Тут лицо Кулу налилось кровью, и он вдруг заорал не своим голосом:
— А кому не надоело? А мне? Мне не надоело? Черви вы, падаль, гниль вонючая, дерьмо! Всех, всех ненавижу! Всем кровь пущу!
— Э, ты чего, вождь?.. Э! — попятились ядозубы. Кулу схватил железный меч и стал размахивать им, рыча и брызжа слюной. Потом со всей силы всадил меч в ближайшее дерево, сел на камень и задумался. Ядозубы несмело приблизились.
— Скучно, — сказал Кулу. — Дрянь все. Каждый день одно и то же. Одна радость — Улле служить. Служим, служим. Выслужились. Каждому по Клыкачу в глотку. Ловко.
— Ладно, вождь, — сказал Слэк. — Повеселимся еще. Вон, два выродка есть. А о наших, что благую смерть приняли, чего тужить. Им-то хорошо.
— Где? — Кулу в упор посмотрел на Слэка.
— Чего где? Им, говорю, хорошо. В пустоту они ушли. Нету их, вот им и хорошо.
— Если их нету, кому тогда хорошо?
— Так ведь хорошо, когда тебя нету!
— Ну. Вот ты, Слэк, когда тебя мамка еще не родила, тебе хорошо было или как?
— Нормально было. Никак не было. Хоть не мучился.
— А теперь, значит, мучаешься?
— А то.
— Ну так сдохни, — медленно, с расстановкой процедил Кулу.
— Чего?
— Сдохни, не мучайся.
Слэк попятился. Глаза его испуганно забегали. Потом он вдруг рванул со всех ног и исчез в зарослях.
— Дерьмо, — сказал Кулу. Ядозубы оторопело молчали.
— Ну, вождь, ты сегодня сердитый, — сказал наконец Барг. — Чего нас спрашивать? Возьми сам да реши, что делать с выродками.
— Ладно. — Кулу помолчал немного, потом повернулся к пленникам: — Эй, Орми! Небось хочешь сдохнуть побыстрее?
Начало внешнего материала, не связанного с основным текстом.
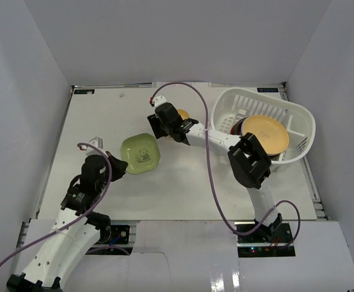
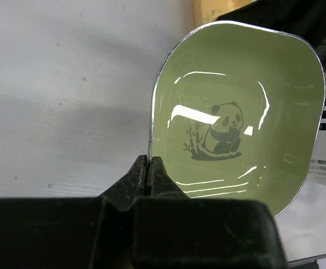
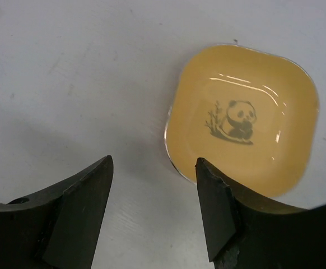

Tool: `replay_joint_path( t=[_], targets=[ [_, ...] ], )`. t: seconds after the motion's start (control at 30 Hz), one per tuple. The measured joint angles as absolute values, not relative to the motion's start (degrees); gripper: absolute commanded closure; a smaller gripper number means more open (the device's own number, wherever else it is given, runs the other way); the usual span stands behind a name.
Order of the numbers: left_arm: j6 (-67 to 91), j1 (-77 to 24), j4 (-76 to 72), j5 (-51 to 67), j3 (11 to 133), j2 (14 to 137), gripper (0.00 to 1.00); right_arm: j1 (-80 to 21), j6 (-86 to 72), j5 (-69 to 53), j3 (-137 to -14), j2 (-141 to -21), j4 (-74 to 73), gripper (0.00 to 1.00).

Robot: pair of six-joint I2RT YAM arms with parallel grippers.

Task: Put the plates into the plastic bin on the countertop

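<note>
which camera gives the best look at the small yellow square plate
The right wrist view: the yellow square plate lies nearly whole on the countertop, panda print clear. The top external view shows only a sliver beside the right arm; the left wrist view only a yellow corner above the green plate.

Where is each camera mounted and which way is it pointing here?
Top external: overhead, behind the robot, looking down on the countertop and plastic bin; left arm and right arm show.
Left wrist: on the left wrist, looking along the left gripper, shut on the green plate's rim; only its fingers show.
Right wrist: on the right wrist, looking down at the small yellow square plate; open right gripper shows.
Shared: the green plate is in top and left wrist; the yellow one in top and right wrist.
</note>
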State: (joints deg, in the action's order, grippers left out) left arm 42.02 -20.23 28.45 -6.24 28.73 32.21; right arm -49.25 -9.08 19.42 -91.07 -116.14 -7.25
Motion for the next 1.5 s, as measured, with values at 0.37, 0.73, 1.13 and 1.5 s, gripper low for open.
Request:
replay_joint_path(
  t=[0.37,0.73,1.13,1.5],
  targets=[
    [37.50,-20.23,32.14,-10.57,43.24,25.06,1.00,-47.09,-2.13,12.21,-107.42,-134.85,-15.11,0.61],
    [36.97,-20.23,32.84,-8.58,44.31,26.17,1.00,-47.03,-1.13,10.22,-104.81,-126.96,-14.96,0.92],
    [40.86,-20.23,25.96,3.36,43.97,34.00,1.00,-34.61,-0.01,20.78,-87.61,-79.99,-14.28,0.92],
    [41.25,-33.45,19.42,2.13,54.17,53.78,1.00,-12.40,-8.45,13.69,-59.96,-74.02,-18.65,0.80]
  ],
)
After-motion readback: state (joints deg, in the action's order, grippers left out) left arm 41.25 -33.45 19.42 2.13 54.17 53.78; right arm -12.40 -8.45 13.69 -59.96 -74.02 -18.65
— Не хочу, — ответил Орми.
— Как же так? Слэк хочет. Все хотят. А ты не хочешь.
— Тебе-то что за дело? Ты Улле служишь, вот и служи. Давай. Наматывай кишки, жри нас живьем.
— А не боишься, что я сейчас такое придумаю, что тебе и не снилось?
— Не придумаешь. Ты попробуй, Кулу, выдумай нам такую муку, чтобы тебе от нее хоть на миг жизнь показалась лучше смерти. Не сумеешь. А ведь бывает такое. Бывает, что подыхать не хочется даже быстро.
— Ага. Бывает. У выродков. Потому-то мы вас и ненавидим. Мы, меченые, до смерти мучиться должны. А вы, твари вонючие, радуетесь.
— Ты тоже мог бы.
— Я — нет. Я меченый, понял? Меченым родился и сдохну. И пусть я дерьмо, но ты сдохнешь первым.